#### Exercise brief:
Output the data that follows, keeping every line identical.

#### Source material:
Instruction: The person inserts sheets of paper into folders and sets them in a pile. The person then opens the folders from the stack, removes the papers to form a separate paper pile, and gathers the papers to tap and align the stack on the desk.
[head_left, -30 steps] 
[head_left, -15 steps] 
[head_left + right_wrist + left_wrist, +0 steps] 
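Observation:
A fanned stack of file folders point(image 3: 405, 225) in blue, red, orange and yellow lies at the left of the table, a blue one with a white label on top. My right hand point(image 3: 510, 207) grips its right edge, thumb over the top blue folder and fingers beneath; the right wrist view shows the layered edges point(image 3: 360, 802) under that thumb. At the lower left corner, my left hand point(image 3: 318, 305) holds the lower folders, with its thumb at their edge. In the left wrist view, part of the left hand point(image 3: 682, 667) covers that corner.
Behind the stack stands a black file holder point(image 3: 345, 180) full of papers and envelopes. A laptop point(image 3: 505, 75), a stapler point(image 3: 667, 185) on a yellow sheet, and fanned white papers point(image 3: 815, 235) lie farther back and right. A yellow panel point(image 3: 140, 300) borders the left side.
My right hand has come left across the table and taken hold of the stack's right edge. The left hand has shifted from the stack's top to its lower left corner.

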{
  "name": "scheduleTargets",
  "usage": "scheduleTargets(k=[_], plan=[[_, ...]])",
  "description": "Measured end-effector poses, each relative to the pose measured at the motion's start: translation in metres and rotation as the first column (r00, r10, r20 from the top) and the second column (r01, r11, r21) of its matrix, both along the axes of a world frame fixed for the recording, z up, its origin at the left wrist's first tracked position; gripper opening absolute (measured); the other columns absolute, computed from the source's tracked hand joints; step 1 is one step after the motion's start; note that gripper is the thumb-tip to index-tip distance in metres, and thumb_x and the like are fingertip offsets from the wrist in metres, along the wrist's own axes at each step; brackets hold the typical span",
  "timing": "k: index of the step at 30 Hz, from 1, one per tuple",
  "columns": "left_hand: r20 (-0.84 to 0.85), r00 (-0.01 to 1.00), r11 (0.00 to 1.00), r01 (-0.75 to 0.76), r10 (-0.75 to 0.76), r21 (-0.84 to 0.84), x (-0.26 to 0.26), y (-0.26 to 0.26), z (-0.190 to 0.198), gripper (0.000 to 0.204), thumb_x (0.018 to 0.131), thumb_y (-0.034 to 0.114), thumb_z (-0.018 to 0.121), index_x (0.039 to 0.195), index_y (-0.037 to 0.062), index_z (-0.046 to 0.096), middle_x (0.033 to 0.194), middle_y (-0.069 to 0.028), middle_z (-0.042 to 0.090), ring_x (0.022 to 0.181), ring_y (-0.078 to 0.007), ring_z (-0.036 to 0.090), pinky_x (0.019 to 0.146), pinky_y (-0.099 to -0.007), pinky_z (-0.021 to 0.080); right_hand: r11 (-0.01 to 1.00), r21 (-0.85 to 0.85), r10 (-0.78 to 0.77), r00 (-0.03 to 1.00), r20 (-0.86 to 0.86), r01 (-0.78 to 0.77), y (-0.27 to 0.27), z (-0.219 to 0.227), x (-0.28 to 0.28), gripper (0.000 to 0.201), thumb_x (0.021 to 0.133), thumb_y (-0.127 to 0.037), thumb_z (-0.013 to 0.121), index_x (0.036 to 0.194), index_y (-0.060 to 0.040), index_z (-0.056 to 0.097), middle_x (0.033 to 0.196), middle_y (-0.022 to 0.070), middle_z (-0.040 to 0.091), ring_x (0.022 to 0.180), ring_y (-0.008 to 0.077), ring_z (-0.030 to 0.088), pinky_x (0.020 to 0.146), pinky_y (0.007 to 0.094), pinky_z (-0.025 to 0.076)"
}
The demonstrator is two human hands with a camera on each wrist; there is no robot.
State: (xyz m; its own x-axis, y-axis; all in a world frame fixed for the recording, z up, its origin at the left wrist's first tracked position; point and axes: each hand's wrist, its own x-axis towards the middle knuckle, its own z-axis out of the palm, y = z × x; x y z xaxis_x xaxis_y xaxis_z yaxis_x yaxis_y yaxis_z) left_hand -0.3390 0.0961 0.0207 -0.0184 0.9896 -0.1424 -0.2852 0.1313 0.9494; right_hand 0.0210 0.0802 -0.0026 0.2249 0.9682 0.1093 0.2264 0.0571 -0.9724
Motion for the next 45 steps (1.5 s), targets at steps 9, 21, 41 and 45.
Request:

#### Problem solution:
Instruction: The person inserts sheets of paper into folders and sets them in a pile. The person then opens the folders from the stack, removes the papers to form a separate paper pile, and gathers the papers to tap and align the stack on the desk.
[head_left, -30 steps] 
[head_left, -15 steps] 
[head_left + right_wrist + left_wrist, +0 steps] 
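Observation:
A fanned stack of file folders point(image 3: 405, 225) in blue, red, orange and yellow lies at the left of the table, a blue one with a white label on top. My right hand point(image 3: 510, 207) grips its right edge, thumb over the top blue folder and fingers beneath; the right wrist view shows the layered edges point(image 3: 360, 802) under that thumb. At the lower left corner, my left hand point(image 3: 318, 305) holds the lower folders, with its thumb at their edge. In the left wrist view, part of the left hand point(image 3: 682, 667) covers that corner.
Behind the stack stands a black file holder point(image 3: 345, 180) full of papers and envelopes. A laptop point(image 3: 505, 75), a stapler point(image 3: 667, 185) on a yellow sheet, and fanned white papers point(image 3: 815, 235) lie farther back and right. A yellow panel point(image 3: 140, 300) borders the left side.
My right hand has come left across the table and taken hold of the stack's right edge. The left hand has shifted from the stack's top to its lower left corner.
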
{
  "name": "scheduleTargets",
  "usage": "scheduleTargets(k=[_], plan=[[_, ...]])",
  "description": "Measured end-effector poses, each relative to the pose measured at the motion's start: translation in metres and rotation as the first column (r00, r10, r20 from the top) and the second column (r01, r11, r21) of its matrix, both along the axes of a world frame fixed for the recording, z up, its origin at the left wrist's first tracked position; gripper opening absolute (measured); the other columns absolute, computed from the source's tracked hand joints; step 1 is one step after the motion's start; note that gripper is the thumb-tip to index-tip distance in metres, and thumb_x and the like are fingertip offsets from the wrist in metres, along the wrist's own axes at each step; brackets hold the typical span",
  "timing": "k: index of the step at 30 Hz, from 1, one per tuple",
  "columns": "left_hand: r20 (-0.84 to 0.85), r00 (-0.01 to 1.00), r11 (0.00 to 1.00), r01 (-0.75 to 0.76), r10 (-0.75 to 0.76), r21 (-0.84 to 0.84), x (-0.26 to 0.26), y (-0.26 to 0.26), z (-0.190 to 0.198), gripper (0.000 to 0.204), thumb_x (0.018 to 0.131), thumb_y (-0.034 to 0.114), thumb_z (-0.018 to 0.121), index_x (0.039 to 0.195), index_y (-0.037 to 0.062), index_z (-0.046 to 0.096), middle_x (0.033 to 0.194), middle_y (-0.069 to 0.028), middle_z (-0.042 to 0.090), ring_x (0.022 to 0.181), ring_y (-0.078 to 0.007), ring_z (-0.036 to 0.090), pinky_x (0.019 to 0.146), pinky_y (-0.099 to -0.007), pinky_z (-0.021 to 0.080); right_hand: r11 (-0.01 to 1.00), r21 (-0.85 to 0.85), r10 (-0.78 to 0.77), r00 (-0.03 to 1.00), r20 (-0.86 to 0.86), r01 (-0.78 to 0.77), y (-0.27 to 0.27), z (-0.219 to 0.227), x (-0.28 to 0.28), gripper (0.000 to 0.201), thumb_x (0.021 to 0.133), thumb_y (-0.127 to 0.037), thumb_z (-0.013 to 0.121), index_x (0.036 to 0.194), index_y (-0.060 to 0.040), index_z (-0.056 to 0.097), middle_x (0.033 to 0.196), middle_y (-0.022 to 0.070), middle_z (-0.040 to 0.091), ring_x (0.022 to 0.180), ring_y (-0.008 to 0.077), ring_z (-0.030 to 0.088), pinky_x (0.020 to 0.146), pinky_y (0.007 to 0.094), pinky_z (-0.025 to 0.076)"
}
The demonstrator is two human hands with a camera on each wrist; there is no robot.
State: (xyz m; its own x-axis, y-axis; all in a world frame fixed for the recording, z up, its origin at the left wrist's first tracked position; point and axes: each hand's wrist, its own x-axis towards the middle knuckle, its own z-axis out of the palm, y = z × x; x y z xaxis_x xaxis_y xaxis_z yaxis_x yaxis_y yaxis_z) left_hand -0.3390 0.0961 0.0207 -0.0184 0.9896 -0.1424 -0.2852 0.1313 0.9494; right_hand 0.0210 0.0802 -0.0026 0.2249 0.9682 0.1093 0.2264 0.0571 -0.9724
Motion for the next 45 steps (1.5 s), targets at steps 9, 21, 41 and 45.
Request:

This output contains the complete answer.